Тони кивнул ему и вышел вслед за Наташей. За это время еще похолодало, но после отупляющей атмосферы дома Келлнеров это воспринималось как приятная перемена. Взглянув на Тони, Наташа поразилась произошедшему с ним перевоплощению. Он выглядел счастливым и уверенным в себе, даже казался выше ростом.

— Мои родители — это тихий ужас, верно, дорогая? — С сияющими глазами он игриво улыбнулся ей. — Ладно, теперь постараемся наверстать упущенное.

Он быстро шел по тротуару, а Наташа, не понимая, о чем он толкует, старалась не отставать от него.

— Тони, зачем ты сказал им, что я должна быть дома к девяти? Мои родители этого не говорили.

Тони подмигнул ей. Похоже, в него вселился бес, он совсем не походил на сосредоточенного Тони, к которому она привыкла в эти последние недели.

— У меня есть для тебя сюрприз. Еще пара кварталов.

Они подошли к перекрестку и завернули за угол.

— Вот этот дом, — указал Тони. — Здесь живет мой приятель Курт. Он с родителями уехал на уик-энд в Нью-Йорк, у его отца там какие-то дела.

— Мы пойдем туда? — Наташа почувствовала, как у нее снова сводит живот.

Не отвечая, Тони быстро опередил ее на несколько шагов, вытащил из кармана ключ, открыл входную дверь и широким жестом пригласил войти. Помедлив, она повиновалась, а что ей оставалось делать?

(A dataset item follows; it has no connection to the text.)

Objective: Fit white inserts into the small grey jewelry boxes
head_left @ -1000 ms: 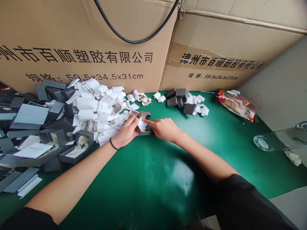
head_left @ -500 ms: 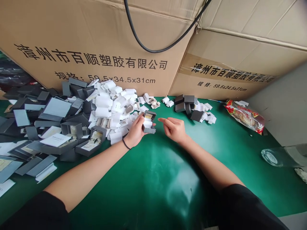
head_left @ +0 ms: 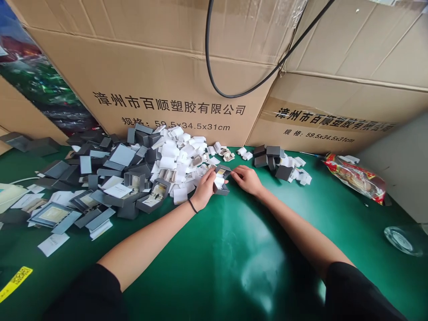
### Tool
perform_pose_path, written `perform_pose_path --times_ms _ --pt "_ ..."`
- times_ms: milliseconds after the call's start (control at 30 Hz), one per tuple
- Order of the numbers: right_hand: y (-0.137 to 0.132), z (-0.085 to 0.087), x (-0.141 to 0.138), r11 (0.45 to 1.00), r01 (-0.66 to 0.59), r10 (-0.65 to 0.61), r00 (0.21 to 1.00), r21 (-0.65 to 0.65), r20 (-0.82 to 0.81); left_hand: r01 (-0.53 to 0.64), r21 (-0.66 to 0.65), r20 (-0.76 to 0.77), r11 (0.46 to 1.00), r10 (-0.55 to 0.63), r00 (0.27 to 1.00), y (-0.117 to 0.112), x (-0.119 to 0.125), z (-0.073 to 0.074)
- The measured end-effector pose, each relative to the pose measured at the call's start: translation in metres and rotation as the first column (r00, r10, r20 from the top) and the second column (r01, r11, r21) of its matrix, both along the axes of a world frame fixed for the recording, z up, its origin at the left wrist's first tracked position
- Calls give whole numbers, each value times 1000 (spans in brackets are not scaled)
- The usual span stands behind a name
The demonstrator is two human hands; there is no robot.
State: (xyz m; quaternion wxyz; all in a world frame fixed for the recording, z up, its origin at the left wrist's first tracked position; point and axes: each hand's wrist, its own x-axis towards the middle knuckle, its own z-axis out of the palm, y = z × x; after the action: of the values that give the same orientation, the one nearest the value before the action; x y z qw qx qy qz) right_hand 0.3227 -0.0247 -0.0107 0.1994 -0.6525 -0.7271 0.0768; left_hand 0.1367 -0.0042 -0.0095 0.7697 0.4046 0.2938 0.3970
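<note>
My left hand (head_left: 204, 191) is closed around a small dark grey gift box (head_left: 222, 182). The box is raised above the green table, its lid tipped back and a white insert showing inside. At the box's right edge is my right hand (head_left: 248, 180), fingers curled together. Its fingertips come up to the box; whether they grip something small there I cannot make out. Just left of the held box lies a heap of white card inserts (head_left: 169, 154). Further left are many dark grey boxes (head_left: 122, 155), some with open lids and pale linings.
Large cardboard cartons (head_left: 160, 71) stand along the back, with a black cable (head_left: 209, 53) hanging before them. Dark boxes (head_left: 266, 154) and white inserts (head_left: 301, 174) form a small group at right. Beyond are a red food packet (head_left: 356, 176) and a clear glass (head_left: 403, 240).
The view has shifted left and up, so more of the left side shows. My right hand has moved in against the box, its pointing finger now curled. My left hand still holds the box.
</note>
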Motion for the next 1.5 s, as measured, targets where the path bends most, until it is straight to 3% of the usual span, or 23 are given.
perform_pose_path --times_ms 167,333,500,667,867,1067,1267,1367,1500 --pt "64 13 -15 990 -102 99 995 99 27 26 -29 55 999 -25 998 1 -2 1" --pt "104 3 -33 990 -123 119 991 71 58 128 -4 -18 992 -128 992 2 -4 -10" --pt "96 -9 -40 972 -190 158 965 141 211 176 97 -49 980 -172 984 1 -2 -11" --pt "94 -4 -42 938 -340 300 894 66 334 211 146 -70 967 -202 977 0 0 -6" --pt "92 -14 -36 957 -228 148 915 177 375 224 211 -125 951 -201 971 -5 1 -7" --pt "91 -25 -33 957 -78 -3 960 278 280 208 255 -203 944 -158 966 -8 1 -7" --pt "82 -23 -30 905 6 -83 983 425 161 223 361 -219 906 -151 964 -12 3 -14" --pt "71 -17 -25 845 -70 24 995 530 93 103 390 -105 915 -67 992 -9 2 0" --pt "52 -7 -31 775 -246 232 968 581 101 -243 446 162 861 190 968 14 -15 52"
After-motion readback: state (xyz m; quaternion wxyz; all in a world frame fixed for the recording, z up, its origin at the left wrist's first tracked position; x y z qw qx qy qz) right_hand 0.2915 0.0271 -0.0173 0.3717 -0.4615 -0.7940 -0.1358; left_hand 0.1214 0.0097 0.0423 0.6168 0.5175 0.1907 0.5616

— Тони, ты знаешь, где включается свет? — робко спросила она, стоя в темноте.

Он подошел к ней сзади, обнял, расстегнул три пуговицы ее пуховой куртки и распахнул ее. Наташа едва дышала от волнения, а его руки медленно двинулись от талии вверх и добрались до груди.

— Что ты делаешь? — Это был глупейший из всех вопросов, но она не знала, что еще сказать.

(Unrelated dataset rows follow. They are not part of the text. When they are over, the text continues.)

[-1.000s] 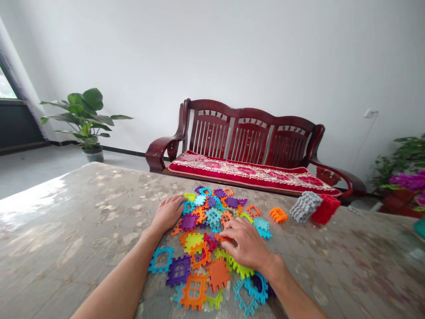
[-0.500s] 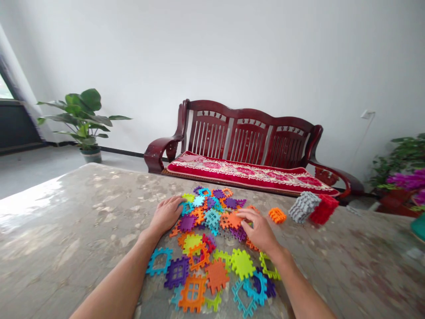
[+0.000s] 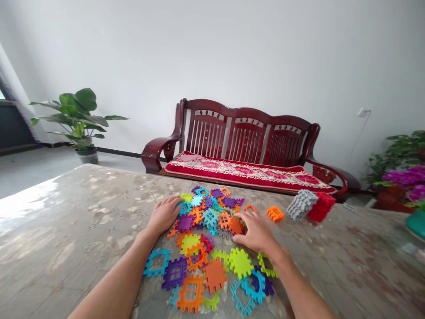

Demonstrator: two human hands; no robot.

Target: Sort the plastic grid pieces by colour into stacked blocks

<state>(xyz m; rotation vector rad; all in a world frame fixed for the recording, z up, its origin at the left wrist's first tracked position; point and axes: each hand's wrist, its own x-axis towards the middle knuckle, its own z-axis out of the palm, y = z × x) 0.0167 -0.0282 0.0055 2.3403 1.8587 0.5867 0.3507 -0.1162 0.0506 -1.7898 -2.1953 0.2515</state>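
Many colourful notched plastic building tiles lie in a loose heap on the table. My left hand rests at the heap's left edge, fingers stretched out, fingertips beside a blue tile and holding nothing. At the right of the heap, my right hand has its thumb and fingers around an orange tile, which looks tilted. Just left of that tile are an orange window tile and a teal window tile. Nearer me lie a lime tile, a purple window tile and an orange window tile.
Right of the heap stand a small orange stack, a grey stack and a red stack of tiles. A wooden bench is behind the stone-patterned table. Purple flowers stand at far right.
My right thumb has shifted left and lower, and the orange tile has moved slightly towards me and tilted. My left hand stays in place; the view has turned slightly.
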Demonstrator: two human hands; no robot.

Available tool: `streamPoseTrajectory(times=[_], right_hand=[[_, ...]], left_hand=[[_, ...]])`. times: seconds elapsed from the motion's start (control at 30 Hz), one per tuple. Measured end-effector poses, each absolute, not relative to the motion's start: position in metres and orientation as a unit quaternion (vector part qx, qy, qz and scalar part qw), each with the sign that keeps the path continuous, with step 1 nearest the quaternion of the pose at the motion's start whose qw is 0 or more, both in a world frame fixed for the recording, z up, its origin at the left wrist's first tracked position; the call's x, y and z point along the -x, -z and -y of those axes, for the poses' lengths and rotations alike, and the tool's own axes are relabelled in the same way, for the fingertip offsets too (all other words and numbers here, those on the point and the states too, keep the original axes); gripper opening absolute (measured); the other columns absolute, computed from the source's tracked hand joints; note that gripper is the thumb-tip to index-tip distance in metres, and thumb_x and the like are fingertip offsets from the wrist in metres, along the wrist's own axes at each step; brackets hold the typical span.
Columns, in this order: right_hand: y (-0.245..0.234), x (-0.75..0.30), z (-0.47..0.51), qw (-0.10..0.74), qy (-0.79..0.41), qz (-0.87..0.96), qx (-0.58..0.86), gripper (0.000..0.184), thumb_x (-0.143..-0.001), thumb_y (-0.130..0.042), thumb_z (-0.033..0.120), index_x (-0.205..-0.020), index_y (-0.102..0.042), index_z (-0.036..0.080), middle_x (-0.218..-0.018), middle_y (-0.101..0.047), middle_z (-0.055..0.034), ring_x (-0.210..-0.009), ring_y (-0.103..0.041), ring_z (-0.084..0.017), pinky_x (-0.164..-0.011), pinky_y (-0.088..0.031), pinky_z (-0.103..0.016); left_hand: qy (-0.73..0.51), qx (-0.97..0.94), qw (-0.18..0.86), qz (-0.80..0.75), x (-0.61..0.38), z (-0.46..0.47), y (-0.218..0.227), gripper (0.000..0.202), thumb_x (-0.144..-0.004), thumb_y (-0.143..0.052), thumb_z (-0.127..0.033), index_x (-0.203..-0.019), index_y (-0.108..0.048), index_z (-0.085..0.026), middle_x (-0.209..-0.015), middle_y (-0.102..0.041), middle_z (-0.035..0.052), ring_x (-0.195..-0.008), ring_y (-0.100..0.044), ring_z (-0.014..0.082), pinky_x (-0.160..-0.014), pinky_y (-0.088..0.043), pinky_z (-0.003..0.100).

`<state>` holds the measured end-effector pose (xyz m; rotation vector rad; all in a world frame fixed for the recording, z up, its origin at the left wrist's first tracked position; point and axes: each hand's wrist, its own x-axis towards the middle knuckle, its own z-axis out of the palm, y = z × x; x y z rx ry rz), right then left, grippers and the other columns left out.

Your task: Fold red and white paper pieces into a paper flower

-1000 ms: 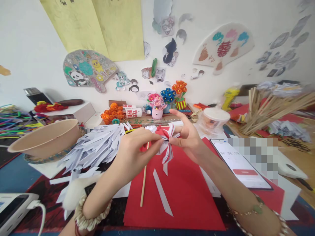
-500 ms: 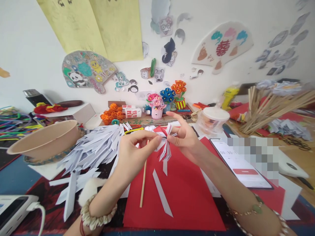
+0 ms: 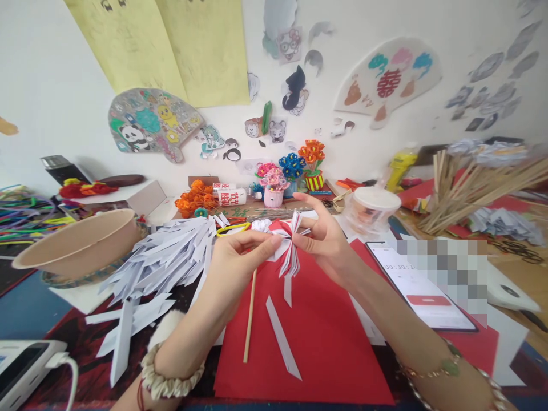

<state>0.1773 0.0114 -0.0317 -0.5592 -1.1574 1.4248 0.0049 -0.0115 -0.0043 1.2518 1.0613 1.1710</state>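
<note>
- while l hand (image 3: pixel 240 248) pinches paper bunch (image 3: pixel 289 262) by l edge, thumb & fingertips closed, r hand (image 3: pixel 325 237) pinches its middle, also closed
- paper bunch: btwn both hands, over red sheet (image 3: pixel 331 348)
- stick (image 3: pixel 249 325) & loose strip (image 3: pixel 283 338): on sheet, body side of grip
- pile (image 3: pixel 165 260) of strips: l of grip
- phone (image 3: pixel 422 282): r of grip

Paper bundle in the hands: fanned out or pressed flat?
Fanned out: the paper bundle spreads into separate edges above and below its gathered middle.
</note>
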Motion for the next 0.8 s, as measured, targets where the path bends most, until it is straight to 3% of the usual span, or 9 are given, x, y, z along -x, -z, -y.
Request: streamPoseTrajectory(times=[0.2, 0.43, 0.8], right_hand=[[0.0325, -0.1773, -0.0120, 0.579, -0.585, 0.507, 0.256, 0.082, -0.070, -0.088, 0.034, -0.135, -0.040, 0.028, -0.082, -0.071, 0.0020, -0.077, -0.068, -0.018, -0.074, -0.053, -0.032], [0.0354, -0.1762, -0.0110, 0.589, -0.573, 0.516, 0.241, 0.081, -0.071, -0.087, 0.029, -0.136, -0.039, 0.029, -0.089, -0.075, 0.0000, -0.076, -0.068, -0.016, -0.072, -0.053, -0.030], [0.0295, -0.1790, -0.0092, 0.555, -0.640, 0.466, 0.255, 0.088, -0.065, -0.090, 0.027, -0.137, -0.039, 0.026, -0.072, -0.070, 0.0047, -0.066, -0.063, -0.016, -0.066, -0.047, -0.028]], left_hand=[[-0.489, -0.515, 0.547, -0.443, -0.0066, 0.0134, 0.0052, 0.022, -0.066, -0.086, -0.039, -0.074, -0.080, -0.019, -0.075, -0.073, 0.0020, -0.072, -0.058, 0.0140, -0.074, -0.044, 0.027], [-0.493, -0.548, 0.477, -0.480, -0.0060, 0.0147, 0.0073, 0.020, -0.069, -0.083, -0.037, -0.074, -0.080, -0.018, -0.074, -0.074, 0.0037, -0.071, -0.058, 0.0155, -0.069, -0.043, 0.028], [-0.473, -0.633, 0.414, -0.451, -0.0003, 0.0164, -0.0008, 0.015, -0.074, -0.078, -0.032, -0.067, -0.077, -0.019, -0.072, -0.072, 0.0030, -0.070, -0.056, 0.0161, -0.069, -0.042, 0.030]])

— Этот дом наш. — Голос Тони превратился в завораживающий шепот. — Широкая кровать. Вокруг никого. — Он сделал многозначительную паузу. — Это наша ночь.

У Наташи пересохло во рту.

— Но я не знаю, хорошо ли это. Не знаю…

Тони сделал несколько стремительных шагов и стал перед ней.

— Ты же не любительница таких шуток, Наташа, нет? — Теперь его голос был полон гнева. — Мне бы не хотелось так думать.

— Да что ты, Тони. — Наташа постаралась задобрить его. — Я только сказала…

— А я познакомил тебя с родителями, — печально произнес он, словно она ранила его, и покачал головой. — Ты понимаешь, как много ты для меня значишь? Ты хочешь, чтобы я умолял тебя? Я готов.

Он заключил ее в объятия и притянул к себе. Наташа почувствовала, как твердый бугорок пониже его пояса прижимается к ее бедру и медленно трется об него.

— Наташа, я так мечтал о тебе, я так хочу тебя… безумно хочу.

Ее умоляет Тони Келлнер, парень, которого все добивались, а он говорит, что мечтает о ней, что хочет ее, как настоящий мужчина хочет настоящую женщину. Трепет восторга охватил Наташу, сердце у нее отчаянно колотилось; это было, как в кино, нет, лучше, чем в кино.